Byte Data from Ricky's brain

Interview

When my company is opening a position for an accountant, I am happy to see 120 plus of candidate applying. Just that soon when we shortlisted candidate, it turns out it is around 20 people that fit the job post. Some candidates that show promising, and I hope they can gain more experience in presenting themselves. Sad to say, most of the candidate does not have the quality that we are looking for. I know the finance job is repetitive and tends to get boring, but at least you should able to tell us why it is not dull.

In this interview, I am expecting the candidate asking me a lot of questions:

Take example:

  • How are the newly open position impacting overall company strategy and decision?
  • Will this position require to answer some emails or communications after office hours?
  • Who are the internal and external clients that I have to satisfied in this position?
  • Does this position have an opportunity or chance to involve in strategic decisions once proved reliable?
  • Who is a direct supervisor and also an indirect supervisor?

Above are questions that I will ask if I am in their position. You might as why. It is essential to know the whole company operations in a short time. What people looking at is how you can fit. By the way, I also have been many interviews during my career time from applying entry-level programming, up to the top management post. There are lots of things that I learn from my failed interview. Even more from some, I think I just did a very uplifting and meaningful meeting. I will tell how my previous experience helps me to overcome some challenges arise or even handling some problematic situation.

The interesting question is when I am asking what their expecting salary is. Some tell me a certain number without any confidence. Some even show sky-high pay but little to offer. Yes, I agree that you should ask a high salary provided you can claim such worth, and your contributions must be significant to the business. Apart from this question, I always open with: “Tell me about your achievement.”
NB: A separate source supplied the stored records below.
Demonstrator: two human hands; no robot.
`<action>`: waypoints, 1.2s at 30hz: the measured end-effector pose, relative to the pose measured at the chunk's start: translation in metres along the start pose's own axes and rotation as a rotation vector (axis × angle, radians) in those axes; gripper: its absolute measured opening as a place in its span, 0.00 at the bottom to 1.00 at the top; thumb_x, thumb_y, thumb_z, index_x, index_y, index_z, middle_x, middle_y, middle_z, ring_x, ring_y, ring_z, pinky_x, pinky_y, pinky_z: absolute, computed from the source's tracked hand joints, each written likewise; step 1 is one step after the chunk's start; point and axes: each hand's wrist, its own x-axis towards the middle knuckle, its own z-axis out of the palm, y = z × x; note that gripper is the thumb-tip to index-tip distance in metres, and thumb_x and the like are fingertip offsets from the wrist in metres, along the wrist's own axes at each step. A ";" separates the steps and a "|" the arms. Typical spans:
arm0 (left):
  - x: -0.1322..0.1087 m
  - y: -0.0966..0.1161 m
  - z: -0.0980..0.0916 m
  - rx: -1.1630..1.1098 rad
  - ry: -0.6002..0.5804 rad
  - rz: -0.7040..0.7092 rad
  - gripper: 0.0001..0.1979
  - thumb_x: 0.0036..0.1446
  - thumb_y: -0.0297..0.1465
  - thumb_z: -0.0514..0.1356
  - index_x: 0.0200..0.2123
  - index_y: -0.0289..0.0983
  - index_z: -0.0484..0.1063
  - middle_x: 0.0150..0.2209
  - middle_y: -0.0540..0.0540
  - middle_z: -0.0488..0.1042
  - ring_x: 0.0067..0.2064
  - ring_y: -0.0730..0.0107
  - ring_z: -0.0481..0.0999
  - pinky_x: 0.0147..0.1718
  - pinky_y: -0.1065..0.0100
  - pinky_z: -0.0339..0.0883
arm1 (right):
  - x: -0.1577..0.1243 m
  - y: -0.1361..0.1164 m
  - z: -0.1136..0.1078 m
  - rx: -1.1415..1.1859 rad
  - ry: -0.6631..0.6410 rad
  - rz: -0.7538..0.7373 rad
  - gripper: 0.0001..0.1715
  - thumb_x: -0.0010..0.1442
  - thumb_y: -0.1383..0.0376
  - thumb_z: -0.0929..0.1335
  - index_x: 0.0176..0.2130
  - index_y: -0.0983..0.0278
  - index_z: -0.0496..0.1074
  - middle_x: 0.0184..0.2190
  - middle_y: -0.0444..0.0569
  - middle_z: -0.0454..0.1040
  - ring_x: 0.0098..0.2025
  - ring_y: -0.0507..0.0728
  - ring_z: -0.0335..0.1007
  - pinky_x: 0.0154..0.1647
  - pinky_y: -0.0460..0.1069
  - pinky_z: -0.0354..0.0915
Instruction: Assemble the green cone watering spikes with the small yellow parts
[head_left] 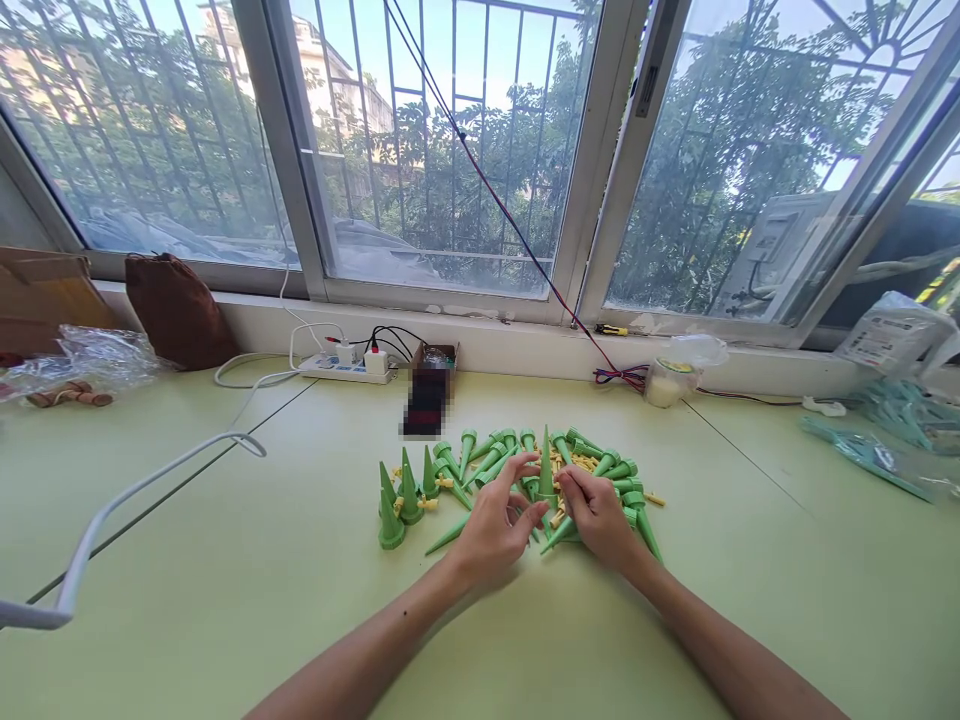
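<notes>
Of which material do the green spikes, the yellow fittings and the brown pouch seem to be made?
Green spikes: probably molded plastic, satin, judging by even color and ribbed caps. Yellow fittings: likely plastic, evenly colored; too small to judge finish. Brown pouch: apparently dull, soft fabric, its top gathered; perhaps suede.

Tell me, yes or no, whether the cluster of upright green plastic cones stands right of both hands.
No: the upright green cones in that cluster stand left of the left hand.

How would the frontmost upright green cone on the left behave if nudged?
The green cone probably resists tipping, standing on its wide end. Knocked over, it might roll in a curve, given its round taper. Its plastic-looking surface suggests it is light and stiff.
</notes>
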 end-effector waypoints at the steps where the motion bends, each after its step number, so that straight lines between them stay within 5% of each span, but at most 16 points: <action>1: 0.000 0.000 0.000 0.005 -0.001 0.001 0.24 0.61 0.38 0.59 0.59 0.43 0.60 0.56 0.39 0.70 0.30 0.72 0.79 0.24 0.72 0.73 | 0.000 0.000 0.000 -0.003 0.001 -0.003 0.21 0.71 0.56 0.58 0.27 0.61 0.59 0.19 0.39 0.56 0.22 0.51 0.50 0.24 0.48 0.50; 27: 0.003 -0.010 0.003 0.043 0.073 0.006 0.18 0.60 0.36 0.60 0.53 0.38 0.72 0.43 0.43 0.78 0.29 0.70 0.79 0.22 0.72 0.72 | -0.003 -0.001 0.004 0.052 -0.009 0.020 0.16 0.71 0.56 0.59 0.33 0.61 0.63 0.21 0.39 0.57 0.21 0.51 0.53 0.23 0.47 0.52; 36: 0.005 -0.009 -0.001 0.065 0.105 0.063 0.15 0.59 0.34 0.61 0.49 0.41 0.77 0.45 0.44 0.72 0.29 0.74 0.74 0.23 0.72 0.71 | -0.003 -0.002 0.005 0.062 -0.018 0.014 0.16 0.71 0.56 0.59 0.33 0.61 0.62 0.20 0.39 0.57 0.21 0.51 0.52 0.23 0.47 0.52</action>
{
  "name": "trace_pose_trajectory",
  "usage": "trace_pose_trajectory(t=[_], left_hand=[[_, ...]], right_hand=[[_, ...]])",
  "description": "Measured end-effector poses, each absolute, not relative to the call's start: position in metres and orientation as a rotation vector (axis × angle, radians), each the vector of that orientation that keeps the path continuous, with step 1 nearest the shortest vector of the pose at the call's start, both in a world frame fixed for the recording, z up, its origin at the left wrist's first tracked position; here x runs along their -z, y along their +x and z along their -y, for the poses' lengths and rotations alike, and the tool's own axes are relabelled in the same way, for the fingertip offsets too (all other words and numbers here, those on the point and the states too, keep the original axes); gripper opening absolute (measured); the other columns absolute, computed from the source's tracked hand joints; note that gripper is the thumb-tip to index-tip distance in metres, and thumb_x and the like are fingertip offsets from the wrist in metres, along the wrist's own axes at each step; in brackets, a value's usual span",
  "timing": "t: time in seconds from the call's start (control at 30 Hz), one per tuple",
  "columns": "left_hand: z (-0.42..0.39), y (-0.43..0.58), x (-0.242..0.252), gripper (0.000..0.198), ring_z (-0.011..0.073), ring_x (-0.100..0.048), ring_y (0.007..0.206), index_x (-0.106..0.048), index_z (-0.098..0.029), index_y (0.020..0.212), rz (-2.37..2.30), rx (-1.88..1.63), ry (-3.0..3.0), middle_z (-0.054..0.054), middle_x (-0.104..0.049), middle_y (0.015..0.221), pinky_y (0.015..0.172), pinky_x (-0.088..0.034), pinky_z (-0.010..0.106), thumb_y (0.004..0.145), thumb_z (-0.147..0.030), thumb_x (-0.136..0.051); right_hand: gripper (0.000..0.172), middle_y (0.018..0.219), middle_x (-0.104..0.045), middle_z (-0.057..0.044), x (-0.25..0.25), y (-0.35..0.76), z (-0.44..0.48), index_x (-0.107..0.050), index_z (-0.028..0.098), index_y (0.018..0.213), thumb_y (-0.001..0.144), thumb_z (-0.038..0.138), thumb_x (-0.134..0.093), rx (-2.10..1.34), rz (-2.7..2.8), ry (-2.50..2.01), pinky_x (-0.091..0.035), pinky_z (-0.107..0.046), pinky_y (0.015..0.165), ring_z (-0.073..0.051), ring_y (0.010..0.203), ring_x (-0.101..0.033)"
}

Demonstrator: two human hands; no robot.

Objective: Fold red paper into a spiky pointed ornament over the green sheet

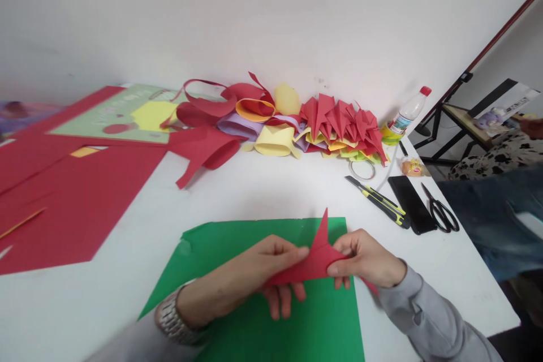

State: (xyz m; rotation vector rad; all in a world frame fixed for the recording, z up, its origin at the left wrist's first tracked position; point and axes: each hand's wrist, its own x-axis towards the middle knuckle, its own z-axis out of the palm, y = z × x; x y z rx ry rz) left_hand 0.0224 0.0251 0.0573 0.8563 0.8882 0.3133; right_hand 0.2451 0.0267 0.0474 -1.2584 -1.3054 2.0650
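Observation:
A cut piece of red paper (311, 266), with a narrow point sticking up, is held between my two hands above a green sheet (322, 322). My left hand (271, 266) pinches it from the left, thumb on top and fingers underneath. At its right end, my right hand (360, 257) grips it between thumb and fingers. A bit of red shows beyond my right wrist, and part of the paper is hidden by both hands. The green sheet lies flat on the white table (424, 294) under my hands.
Red sheets (119, 209) cover the left side. Paper shapes (271, 138) and folded red pieces (335, 119) line the wall. On the right lie a tape roll (362, 169), utility knife (377, 201), phone (411, 203), and scissors (441, 212), with a bottle (405, 116) behind. A person (500, 203) is beyond the table's right edge.

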Motion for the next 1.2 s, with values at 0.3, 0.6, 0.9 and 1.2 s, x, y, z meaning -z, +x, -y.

Such a simple question but it is critical. Some tips: Never explain your job scope as an achievement. Take an example: “I can handle full set of account.” This task is what you expected to do, not your success. Instead, this sounds better: “The previous team failed to maintain the full set of account within two weeks after month-end closing, and since join, I manage to simplified X factor by doing Y factor to close the gap of two weeks.” Now, this is an acceptable answer where you will stand out among candidates, plus, the interviewer will see this answer as an impressive response.

I wish you luck with those who are looking for a job. Remember, due diligent is the key here. One candidate able to impress us with the way he presents himself, even find out about our company and how it can bring impact to the business. Lastly, he prepared to tell that I am one of the founders (I always say to a candidate that I am one of admin staff, not a founder because founder title carries no meaning to me). Those are the reason why we offer him a job offer the soonest we can.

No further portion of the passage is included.